Remote Ischemic Conditioning a Work in Progress with Great Future Potential

JACC in a Flash | The concept of remote ischemic conditioning (RIC) used to protect remote tissue and organs against ischemia and reperfusion has been researched and developed for several decades; however, to date, researchers have struggled to successfully translate successful laboratory experiments to the clinic.

In an article published recently in JACC, Gerd Heusch, MD, of the University of Essen Medical School, Germany, and his colleagues discussed the current status of RIC as a useful cardioprotective strategy.

“A general consensus regarding RIC has emerged: with rare exceptions, there is consistent evidence among diverse models and species that brief ischemia/reperfusion applied in a remote tissue or organ confers cytoprotection against ischemia/reperfusion injury,” Heusch and colleagues wrote. “When the heart is the target organ, the gold standard of RIC-induced protection is reduction of myocardial infarct size.”

A wide variety of approaches to RIC have been studied, including the use of either interorgan or intracardiac conditioning, and the use of preconditioning, perconditioning (during occlusion) and postconditioning (at the time of reperfusion). Both perconditioning and postconditioning seem to hold the most potential for successful clinical translation.

Large clinical trials have shown that remote ischemic preconditioning has resulted in a reduction of major cardiovascular events as much as 4 years after undergoing coronary artery bypass grafting (CABG) and 6 years after percutaneous coronary intervention (PCI). In contrast, another study randomly assigned patients undergoing elective cardiac surgery to pre- and postconditioning or control and found that two cycles of 5 minutes of ischemia and reperfusion on the upper arm given before and immediately after surgery resulted in no measurable difference in a composite endpoint of major adverse outcomes that included death, MI, arrhythmia, stroke, coma, renal damage, respiratory failure, gastrointestinal complications, and multiorgan failure.

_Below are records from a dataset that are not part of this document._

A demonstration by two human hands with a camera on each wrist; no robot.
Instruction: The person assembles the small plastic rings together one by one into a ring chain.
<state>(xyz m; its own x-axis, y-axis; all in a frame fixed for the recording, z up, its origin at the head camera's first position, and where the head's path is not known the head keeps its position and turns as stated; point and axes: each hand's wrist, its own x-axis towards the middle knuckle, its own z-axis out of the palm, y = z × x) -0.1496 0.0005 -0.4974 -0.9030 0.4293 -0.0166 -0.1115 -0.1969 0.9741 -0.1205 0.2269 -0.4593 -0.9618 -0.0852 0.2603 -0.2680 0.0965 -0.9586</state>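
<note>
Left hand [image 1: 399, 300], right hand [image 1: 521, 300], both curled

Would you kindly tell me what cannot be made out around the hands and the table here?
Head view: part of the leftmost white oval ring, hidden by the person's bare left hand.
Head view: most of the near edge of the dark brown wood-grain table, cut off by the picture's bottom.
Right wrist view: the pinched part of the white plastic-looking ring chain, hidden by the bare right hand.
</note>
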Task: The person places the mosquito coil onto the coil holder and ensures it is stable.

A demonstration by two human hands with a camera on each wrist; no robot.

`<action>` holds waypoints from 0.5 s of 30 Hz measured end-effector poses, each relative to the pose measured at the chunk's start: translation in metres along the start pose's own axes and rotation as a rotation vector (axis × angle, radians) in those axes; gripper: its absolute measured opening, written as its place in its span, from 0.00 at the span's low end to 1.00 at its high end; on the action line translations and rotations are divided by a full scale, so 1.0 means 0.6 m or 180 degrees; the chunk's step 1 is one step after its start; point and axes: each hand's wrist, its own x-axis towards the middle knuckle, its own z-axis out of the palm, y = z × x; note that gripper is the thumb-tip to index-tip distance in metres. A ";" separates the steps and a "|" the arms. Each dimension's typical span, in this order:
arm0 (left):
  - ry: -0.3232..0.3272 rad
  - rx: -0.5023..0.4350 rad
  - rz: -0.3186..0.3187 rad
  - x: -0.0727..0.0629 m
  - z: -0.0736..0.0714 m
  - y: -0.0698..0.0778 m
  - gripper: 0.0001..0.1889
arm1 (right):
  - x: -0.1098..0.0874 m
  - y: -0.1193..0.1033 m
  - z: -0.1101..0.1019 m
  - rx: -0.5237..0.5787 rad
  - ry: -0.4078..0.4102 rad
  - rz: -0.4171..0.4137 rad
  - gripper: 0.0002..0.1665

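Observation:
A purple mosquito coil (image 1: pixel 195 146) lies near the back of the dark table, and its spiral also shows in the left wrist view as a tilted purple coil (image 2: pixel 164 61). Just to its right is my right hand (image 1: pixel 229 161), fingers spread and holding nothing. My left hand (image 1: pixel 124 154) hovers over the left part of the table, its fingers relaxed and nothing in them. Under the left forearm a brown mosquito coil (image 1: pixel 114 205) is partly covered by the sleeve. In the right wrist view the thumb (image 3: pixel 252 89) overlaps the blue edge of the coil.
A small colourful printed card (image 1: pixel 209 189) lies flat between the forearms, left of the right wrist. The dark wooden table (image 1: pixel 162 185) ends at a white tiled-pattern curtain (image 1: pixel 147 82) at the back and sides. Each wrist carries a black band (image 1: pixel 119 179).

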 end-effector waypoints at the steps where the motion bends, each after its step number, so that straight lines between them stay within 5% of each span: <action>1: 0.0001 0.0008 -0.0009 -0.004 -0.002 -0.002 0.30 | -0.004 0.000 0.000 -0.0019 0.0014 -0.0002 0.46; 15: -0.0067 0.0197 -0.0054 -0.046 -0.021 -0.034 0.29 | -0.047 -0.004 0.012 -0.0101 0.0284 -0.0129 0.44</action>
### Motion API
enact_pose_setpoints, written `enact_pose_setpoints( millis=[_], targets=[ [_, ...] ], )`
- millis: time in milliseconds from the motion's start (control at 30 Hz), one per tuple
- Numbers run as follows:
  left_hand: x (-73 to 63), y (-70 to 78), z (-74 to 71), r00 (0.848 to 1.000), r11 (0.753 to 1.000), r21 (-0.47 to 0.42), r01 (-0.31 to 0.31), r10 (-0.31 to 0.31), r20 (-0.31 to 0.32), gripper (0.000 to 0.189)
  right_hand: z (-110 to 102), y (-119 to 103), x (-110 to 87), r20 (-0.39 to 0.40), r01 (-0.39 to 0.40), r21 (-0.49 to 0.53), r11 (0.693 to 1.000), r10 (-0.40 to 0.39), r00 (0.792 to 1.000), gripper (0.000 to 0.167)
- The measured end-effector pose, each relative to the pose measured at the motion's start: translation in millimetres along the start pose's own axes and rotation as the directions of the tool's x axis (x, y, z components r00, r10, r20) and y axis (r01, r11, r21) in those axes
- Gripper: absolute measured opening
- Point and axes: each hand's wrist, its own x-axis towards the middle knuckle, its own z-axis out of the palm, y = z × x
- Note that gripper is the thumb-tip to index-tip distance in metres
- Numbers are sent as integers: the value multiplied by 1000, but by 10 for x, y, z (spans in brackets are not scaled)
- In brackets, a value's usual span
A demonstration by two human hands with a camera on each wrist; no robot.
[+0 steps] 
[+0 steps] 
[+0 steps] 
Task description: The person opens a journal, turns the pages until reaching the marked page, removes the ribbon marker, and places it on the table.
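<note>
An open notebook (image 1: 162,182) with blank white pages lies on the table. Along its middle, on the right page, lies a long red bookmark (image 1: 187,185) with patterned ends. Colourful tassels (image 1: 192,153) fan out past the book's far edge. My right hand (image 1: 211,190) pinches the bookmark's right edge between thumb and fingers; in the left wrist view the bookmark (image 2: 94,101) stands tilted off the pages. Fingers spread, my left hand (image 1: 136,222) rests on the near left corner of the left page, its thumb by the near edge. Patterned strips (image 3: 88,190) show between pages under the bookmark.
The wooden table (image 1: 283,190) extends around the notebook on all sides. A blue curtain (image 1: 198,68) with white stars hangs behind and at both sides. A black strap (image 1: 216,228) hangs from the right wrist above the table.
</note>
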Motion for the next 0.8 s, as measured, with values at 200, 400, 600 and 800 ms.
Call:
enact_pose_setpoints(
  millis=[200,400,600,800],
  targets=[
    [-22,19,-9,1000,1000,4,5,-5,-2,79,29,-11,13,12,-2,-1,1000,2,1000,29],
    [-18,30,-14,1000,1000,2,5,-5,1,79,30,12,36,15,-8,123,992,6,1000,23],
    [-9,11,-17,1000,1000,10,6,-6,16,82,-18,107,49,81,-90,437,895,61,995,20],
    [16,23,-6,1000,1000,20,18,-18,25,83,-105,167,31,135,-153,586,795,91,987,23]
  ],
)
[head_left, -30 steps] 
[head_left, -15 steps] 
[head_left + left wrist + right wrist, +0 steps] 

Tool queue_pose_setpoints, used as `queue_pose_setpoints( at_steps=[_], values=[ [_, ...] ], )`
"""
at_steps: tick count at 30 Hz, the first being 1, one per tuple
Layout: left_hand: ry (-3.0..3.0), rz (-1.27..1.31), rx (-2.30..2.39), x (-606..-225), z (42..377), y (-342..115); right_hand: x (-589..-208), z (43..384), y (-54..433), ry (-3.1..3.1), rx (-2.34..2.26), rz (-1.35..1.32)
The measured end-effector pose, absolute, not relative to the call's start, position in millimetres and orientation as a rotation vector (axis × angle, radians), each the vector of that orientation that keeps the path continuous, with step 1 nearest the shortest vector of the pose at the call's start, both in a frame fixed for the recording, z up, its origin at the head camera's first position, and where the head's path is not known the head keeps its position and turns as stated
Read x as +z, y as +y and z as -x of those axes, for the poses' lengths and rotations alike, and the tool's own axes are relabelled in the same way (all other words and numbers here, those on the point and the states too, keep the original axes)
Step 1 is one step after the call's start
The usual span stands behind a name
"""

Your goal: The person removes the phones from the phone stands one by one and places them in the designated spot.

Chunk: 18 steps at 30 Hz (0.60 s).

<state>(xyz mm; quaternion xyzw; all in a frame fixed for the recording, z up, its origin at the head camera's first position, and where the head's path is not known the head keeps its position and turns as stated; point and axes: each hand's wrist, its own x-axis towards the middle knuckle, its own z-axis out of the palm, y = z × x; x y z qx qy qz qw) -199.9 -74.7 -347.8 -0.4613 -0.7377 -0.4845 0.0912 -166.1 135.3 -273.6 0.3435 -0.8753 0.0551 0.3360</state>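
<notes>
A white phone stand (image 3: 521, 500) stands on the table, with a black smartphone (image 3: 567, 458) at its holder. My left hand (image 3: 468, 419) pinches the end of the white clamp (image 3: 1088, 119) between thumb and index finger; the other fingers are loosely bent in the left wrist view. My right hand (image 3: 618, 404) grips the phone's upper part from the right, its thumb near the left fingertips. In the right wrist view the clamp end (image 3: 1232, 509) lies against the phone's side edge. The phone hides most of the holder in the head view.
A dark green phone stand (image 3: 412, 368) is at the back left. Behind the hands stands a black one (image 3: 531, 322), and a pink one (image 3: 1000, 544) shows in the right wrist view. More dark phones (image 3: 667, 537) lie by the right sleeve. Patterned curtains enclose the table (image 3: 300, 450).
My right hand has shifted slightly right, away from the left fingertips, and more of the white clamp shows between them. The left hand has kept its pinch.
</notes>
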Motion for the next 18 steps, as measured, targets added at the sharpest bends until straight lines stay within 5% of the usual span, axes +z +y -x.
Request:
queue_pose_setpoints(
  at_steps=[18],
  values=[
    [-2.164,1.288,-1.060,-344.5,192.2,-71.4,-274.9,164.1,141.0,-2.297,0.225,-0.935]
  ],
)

“Although RIC is thought to have systemic protective effects on various distal organs, the results are debatable because the composite endpoint differs from other studies yielding beneficial results,” the authors wrote.

Overall though, evidence from recent meta-analyses and single-center trials points to the fact that RIC has a clinical benefit to patients undergoing CABG and PCI. In addition, several studies have shown that the use of RIC can increase the number of patients with STEMI achieving complete ST-segment resolution and reduce occurrence of major cardiovascular events up to 4 years later when applied in the ambulance during transportation to primary PCI.

However, large multicenter studies will be needed to clarify the extent to which RIC can have a clinical benefit and will need to address the use of RIC in patients with comorbidities commonly seen in association with cardiac disease.

The author pointed out though, that cardioprotective pharmaceuticals have largely been abandoned by pharmaceutical companies because of the one-time use in acute ischemia/reperfusion compared with ongoing use in other cardiac conditions. Therefore, continued exploration of RIC’s cardioprotective benefit is warranted, and RIC “may then, indeed, be the future of cardioprotection.”


Heusch G, Botker HE, Przyklenk K, et al. J Am Coll Cardiol.2014;65:177-95.